ART. 18 dello statuto dei lavoratori. Tutela del lavoratore in caso di licenziamento disciplinare illegittimo. Il giudice, nelle ipotesi in cui accerta che non ricorrono gli estremi del giustificato motivo soggettivo o della giusta causa addotti dal datore di lavoro, per insussistenza del fatto contestato ovvero perche' il fatto rientra tra le condotte punibili con una sanzione conservativa sulla base delle previsioni dei contratti collettivi ovvero dei codici disciplinari applicabili, annulla il licenziamento e condanna il datore di lavoro alla reintegrazione nel posto di lavoro e al pagamento di un'indennita' risarcitoria commisurata all'ultima retribuzione globale di fatto dal giorno del licenziamento sino a quello dell'effettiva reintegrazione, Il datore di lavoro e' condannato, altresi', al versamento dei contributi previdenziali e assistenziali dal giorno del licenziamento fino a quello della effettiva reintegrazione.
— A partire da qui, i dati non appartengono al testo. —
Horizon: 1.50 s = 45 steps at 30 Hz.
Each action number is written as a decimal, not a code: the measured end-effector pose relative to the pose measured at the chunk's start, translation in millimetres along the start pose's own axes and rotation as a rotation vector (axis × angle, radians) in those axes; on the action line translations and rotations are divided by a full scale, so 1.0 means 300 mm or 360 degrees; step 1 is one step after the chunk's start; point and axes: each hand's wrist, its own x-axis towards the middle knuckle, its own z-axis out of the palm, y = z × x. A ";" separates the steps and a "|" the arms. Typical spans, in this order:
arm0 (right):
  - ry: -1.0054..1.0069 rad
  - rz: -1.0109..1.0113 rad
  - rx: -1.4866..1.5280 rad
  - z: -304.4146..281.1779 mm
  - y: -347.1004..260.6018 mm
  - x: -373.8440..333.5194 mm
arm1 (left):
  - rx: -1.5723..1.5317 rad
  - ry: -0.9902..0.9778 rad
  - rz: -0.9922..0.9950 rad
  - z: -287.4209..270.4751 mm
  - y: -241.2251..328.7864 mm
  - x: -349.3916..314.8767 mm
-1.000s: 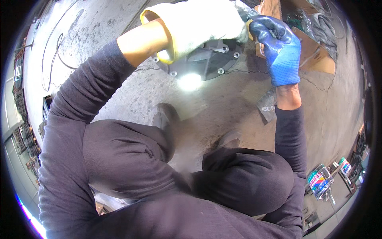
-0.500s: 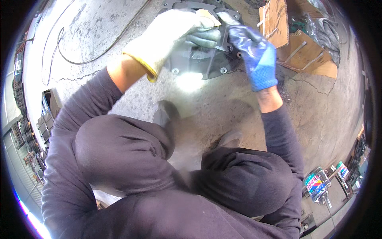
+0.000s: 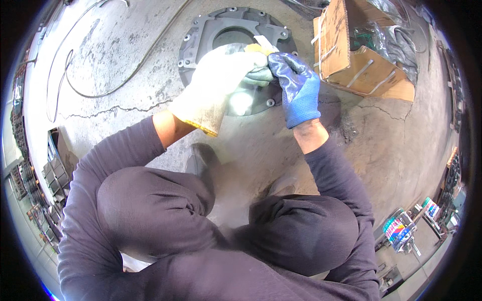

ARTICOLO 2118 codice civile. Recesso dal contratto a tempo indeterminato. Ciascuno dei contraenti può recedere dal contratto di lavoro a tempo indeterminato, dando il preavviso nel termine e nei modi stabiliti, dagli usi o secondo equità.

In mancanza di preavviso, il recedente è tenuto verso l'altra parte a un'indennità equivalente all'importo della retribuzione che sarebbe spettata per il periodo di preavviso.

 

Art. 18 dello statuto dei lavoratori : licenziamento illegittimo ma con il solo diritto ad una indennità risarcitoria, senza reintegrazione nel posto di lavoro. Il giudice, nelle altre  ipotesi (il fatto sussiste ed è stato commesso dal lavoratore) ma in cui accerta che non ricorrono comunque gli estremi del giustificato motivo soggettivo o della giusta causa addotti dal datore di lavoro, dichiara risolto il rapporto di lavoro con effetto dalla data del licenziamento e condanna il datore di lavoro al pagamento di un'indennita' risarcitoria onnicomprensiva determinata tra un minimo di dodici e un massimo di ventiquattro mensilita' dell'ultima retribuzione globale di fatto, in relazione all'anzianita' del lavoratore e tenuto conto del numero dei dipendenti occupati, delle dimensioni dell'attivita' economica, del comportamento e delle condizioni delle parti, con onere di specifica motivazione a tale riguardo.